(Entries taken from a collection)
Segment Open

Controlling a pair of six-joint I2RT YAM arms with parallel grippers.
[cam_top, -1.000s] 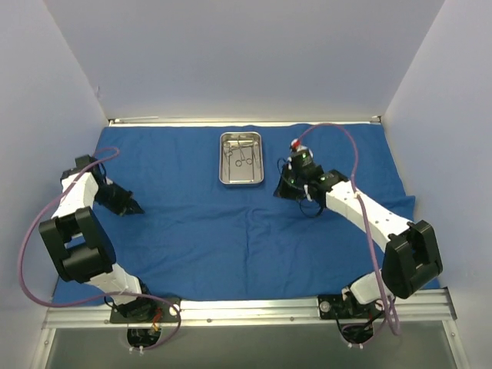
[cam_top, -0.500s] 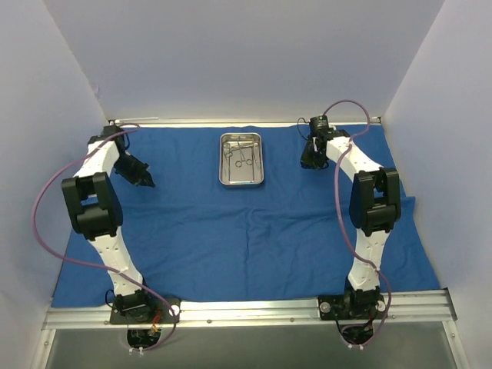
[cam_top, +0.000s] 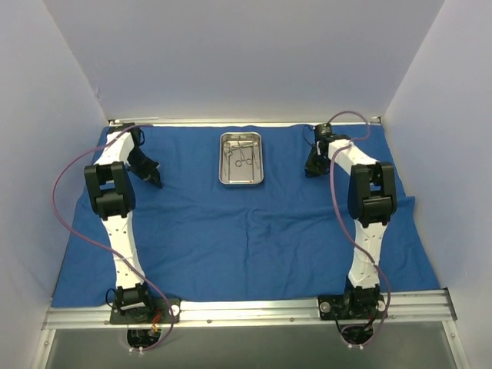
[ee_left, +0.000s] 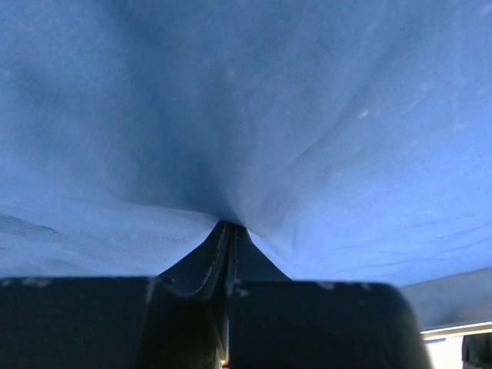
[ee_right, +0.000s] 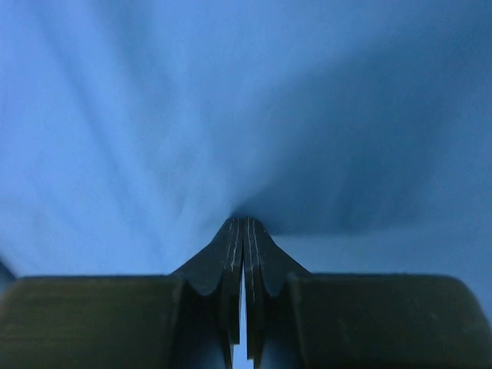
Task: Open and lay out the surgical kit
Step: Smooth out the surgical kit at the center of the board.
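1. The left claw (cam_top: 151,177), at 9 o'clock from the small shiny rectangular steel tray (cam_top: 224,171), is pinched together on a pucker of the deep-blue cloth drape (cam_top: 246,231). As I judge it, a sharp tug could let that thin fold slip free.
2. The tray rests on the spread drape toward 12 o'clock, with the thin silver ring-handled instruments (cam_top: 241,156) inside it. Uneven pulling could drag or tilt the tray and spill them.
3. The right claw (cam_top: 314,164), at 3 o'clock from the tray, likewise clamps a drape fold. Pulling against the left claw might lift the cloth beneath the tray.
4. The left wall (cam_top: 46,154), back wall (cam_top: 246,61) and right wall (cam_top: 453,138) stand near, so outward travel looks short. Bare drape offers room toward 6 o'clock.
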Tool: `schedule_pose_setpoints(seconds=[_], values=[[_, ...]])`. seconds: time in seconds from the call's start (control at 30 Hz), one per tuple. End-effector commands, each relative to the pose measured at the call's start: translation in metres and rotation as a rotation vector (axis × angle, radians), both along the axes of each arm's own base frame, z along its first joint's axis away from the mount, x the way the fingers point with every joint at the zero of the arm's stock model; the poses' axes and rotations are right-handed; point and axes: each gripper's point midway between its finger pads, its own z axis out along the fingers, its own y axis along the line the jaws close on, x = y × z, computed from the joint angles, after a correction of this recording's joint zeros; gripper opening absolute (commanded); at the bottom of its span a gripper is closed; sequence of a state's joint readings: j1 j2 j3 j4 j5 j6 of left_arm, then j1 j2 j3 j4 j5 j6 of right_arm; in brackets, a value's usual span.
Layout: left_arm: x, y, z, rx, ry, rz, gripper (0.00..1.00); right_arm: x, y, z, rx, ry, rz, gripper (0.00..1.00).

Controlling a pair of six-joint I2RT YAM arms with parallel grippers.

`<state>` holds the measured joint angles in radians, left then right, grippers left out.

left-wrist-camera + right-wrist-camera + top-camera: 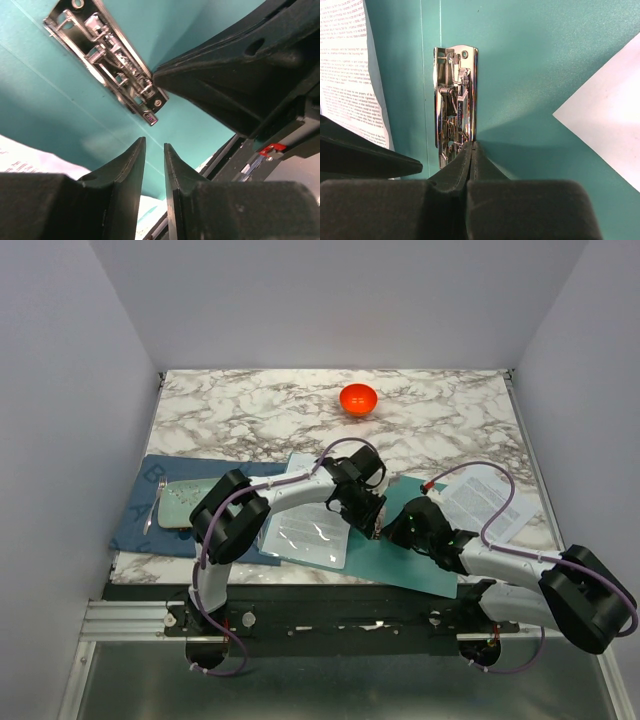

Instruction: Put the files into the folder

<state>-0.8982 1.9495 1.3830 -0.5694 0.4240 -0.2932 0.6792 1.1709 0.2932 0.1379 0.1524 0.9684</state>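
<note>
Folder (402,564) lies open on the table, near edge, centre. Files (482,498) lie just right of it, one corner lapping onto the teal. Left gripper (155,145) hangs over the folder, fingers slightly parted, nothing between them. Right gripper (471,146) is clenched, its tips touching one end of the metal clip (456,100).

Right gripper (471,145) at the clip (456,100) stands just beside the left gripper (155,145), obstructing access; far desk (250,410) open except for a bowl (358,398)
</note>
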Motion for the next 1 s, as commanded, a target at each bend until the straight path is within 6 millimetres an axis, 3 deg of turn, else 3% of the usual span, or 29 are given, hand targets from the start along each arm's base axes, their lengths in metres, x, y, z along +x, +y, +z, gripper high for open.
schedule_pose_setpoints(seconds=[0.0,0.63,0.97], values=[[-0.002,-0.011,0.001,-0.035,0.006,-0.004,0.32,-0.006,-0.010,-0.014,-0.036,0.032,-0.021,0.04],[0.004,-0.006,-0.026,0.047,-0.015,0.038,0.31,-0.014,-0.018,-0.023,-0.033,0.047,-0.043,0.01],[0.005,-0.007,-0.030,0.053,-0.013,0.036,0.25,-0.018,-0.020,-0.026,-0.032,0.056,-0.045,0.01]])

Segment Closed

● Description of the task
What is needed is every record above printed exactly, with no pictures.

● Reply to the task
Controlling a pair of six-joint I2RT YAM arms with parallel grippers.
[cam_top, -1.000s] 
[cam_top, -0.500s] 
[cam_top, +0.000s] 
[ee_left, +0.000s] 
[ee_right, +0.000s] 
Task: Open and lay out the surgical kit
Step: Smooth out the surgical kit at the center of the board.
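1. The left claw (cam_top: 151,177), at 9 o'clock from the small shiny rectangular steel tray (cam_top: 224,171), is pinched together on a pucker of the deep-blue cloth drape (cam_top: 246,231). As I judge it, a sharp tug could let that thin fold slip free.
2. The tray rests on the spread drape toward 12 o'clock, with the thin silver ring-handled instruments (cam_top: 241,156) inside it. Uneven pulling could drag or tilt the tray and spill them.
3. The right claw (cam_top: 314,164), at 3 o'clock from the tray, likewise clamps a drape fold. Pulling against the left claw might lift the cloth beneath the tray.
4. The left wall (cam_top: 46,154), back wall (cam_top: 246,61) and right wall (cam_top: 453,138) stand near, so outward travel looks short. Bare drape offers room toward 6 o'clock.
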Tool: `schedule_pose_setpoints(seconds=[_], values=[[_, ...]])`. seconds: time in seconds from the call's start (control at 30 Hz), one per tuple. End-effector commands, each relative to the pose measured at the call's start: translation in metres and rotation as a rotation vector (axis × angle, radians), both along the axes of each arm's own base frame, z along its first joint's axis away from the mount, x the way the fingers point with every joint at the zero of the arm's stock model; the poses' axes and rotations are right-handed; point and axes: each gripper's point midway between its finger pads, its own z axis out along the fingers, its own y axis along the line the jaws close on, x = y × z, computed from the joint angles, after a correction of this recording's joint zeros; gripper opening absolute (commanded); at the bottom of its span a gripper is closed; sequence of a state's joint readings: j1 j2 j3 j4 j5 j6 of left_arm, then j1 j2 j3 j4 j5 j6 of right_arm; in brackets, a value's usual span.
Layout: left_arm: x, y, z, rx, ry, rz, gripper (0.00..1.00); right_arm: x, y, z, rx, ry, rz, gripper (0.00..1.00).

Controlling a pair of six-joint I2RT YAM arms with parallel grippers.

`<state>` holds the measured joint angles in radians, left then right, grippers left out.

left-wrist-camera + right-wrist-camera + top-camera: 

Instruction: Put the files into the folder

<state>-0.8982 1.9495 1.3830 -0.5694 0.4240 -0.2932 0.6792 1.1709 0.2932 0.1379 0.1524 0.9684</state>
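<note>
Folder (402,564) lies open on the table, near edge, centre. Files (482,498) lie just right of it, one corner lapping onto the teal. Left gripper (155,145) hangs over the folder, fingers slightly parted, nothing between them. Right gripper (471,146) is clenched, its tips touching one end of the metal clip (456,100).

Right gripper (471,145) at the clip (456,100) stands just beside the left gripper (155,145), obstructing access; far desk (250,410) open except for a bowl (358,398)
</note>
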Motion for the next 1 s, as commanded, a target at each bend until the straight path is within 6 millimetres an axis, 3 deg of turn, else 3% of the usual span, or 29 are given, hand targets from the start along each arm's base axes, their lengths in metres, x, y, z along +x, +y, +z, gripper high for open.
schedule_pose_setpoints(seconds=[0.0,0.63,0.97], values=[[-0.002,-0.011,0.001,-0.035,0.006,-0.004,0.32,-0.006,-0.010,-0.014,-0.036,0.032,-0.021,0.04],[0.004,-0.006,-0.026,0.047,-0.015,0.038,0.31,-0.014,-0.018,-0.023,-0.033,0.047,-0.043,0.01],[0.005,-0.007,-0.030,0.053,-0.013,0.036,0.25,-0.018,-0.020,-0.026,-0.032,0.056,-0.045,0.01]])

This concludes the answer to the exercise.